■ **ABOUT THIS EXERCISE**: Give back, exactly and with nothing added, the lines that run from the one containing "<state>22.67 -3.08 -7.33" to the final line below.

_____

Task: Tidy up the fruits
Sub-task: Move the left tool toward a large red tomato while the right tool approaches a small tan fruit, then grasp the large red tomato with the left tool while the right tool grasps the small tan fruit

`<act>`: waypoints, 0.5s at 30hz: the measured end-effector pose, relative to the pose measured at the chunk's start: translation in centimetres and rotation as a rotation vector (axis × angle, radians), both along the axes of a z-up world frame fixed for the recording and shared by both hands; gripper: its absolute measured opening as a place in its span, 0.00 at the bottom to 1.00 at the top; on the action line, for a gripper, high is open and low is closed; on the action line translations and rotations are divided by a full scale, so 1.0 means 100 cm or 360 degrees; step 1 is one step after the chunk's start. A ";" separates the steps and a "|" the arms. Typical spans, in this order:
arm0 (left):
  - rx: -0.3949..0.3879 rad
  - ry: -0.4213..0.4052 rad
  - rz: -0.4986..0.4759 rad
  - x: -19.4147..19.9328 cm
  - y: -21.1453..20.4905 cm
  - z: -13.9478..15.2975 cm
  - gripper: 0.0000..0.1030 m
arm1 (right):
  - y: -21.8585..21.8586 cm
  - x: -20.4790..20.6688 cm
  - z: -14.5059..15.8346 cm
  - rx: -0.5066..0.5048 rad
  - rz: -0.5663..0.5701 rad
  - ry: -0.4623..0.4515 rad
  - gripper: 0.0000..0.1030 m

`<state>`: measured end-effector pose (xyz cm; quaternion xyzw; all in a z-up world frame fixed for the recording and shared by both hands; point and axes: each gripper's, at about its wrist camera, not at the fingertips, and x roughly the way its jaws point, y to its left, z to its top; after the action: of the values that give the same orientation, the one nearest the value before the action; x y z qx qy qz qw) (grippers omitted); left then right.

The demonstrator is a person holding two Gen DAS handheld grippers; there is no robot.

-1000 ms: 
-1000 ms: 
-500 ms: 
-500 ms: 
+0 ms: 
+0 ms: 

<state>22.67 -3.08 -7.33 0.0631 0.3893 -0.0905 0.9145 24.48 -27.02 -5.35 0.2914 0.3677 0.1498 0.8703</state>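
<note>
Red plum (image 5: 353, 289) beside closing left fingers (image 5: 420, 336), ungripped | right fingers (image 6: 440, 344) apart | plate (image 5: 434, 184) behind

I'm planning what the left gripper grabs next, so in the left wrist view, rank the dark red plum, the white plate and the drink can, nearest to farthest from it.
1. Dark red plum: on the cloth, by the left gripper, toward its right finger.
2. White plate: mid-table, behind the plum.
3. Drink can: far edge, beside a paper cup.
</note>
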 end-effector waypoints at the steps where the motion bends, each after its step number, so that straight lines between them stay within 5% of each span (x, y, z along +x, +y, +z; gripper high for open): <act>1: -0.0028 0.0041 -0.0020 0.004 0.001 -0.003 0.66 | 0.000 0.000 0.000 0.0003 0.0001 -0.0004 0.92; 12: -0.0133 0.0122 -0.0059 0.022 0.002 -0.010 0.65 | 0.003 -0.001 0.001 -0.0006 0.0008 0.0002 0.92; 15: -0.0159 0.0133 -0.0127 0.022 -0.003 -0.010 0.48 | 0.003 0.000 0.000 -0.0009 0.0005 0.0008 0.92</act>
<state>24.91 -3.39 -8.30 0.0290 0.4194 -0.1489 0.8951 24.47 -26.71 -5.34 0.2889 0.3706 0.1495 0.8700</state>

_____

■ **THE COMPLETED TASK**:
<state>22.67 -3.08 -7.33 0.0631 0.3893 -0.0905 0.9145 24.48 -27.02 -5.35 0.2914 0.3677 0.1498 0.8703</state>
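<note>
Red plum (image 5: 353, 289) beside closing left fingers (image 5: 420, 336), ungripped | right fingers (image 6: 440, 344) apart | plate (image 5: 434, 184) behind

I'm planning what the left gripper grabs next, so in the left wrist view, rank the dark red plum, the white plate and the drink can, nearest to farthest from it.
1. Dark red plum: on the cloth, by the left gripper, toward its right finger.
2. White plate: mid-table, behind the plum.
3. Drink can: far edge, beside a paper cup.
</note>
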 end-effector waypoints at the steps where the motion bends, each after its step number, so that straight lines between them stay within 5% of each span (x, y, z along +x, +y, +z; gripper high for open): <act>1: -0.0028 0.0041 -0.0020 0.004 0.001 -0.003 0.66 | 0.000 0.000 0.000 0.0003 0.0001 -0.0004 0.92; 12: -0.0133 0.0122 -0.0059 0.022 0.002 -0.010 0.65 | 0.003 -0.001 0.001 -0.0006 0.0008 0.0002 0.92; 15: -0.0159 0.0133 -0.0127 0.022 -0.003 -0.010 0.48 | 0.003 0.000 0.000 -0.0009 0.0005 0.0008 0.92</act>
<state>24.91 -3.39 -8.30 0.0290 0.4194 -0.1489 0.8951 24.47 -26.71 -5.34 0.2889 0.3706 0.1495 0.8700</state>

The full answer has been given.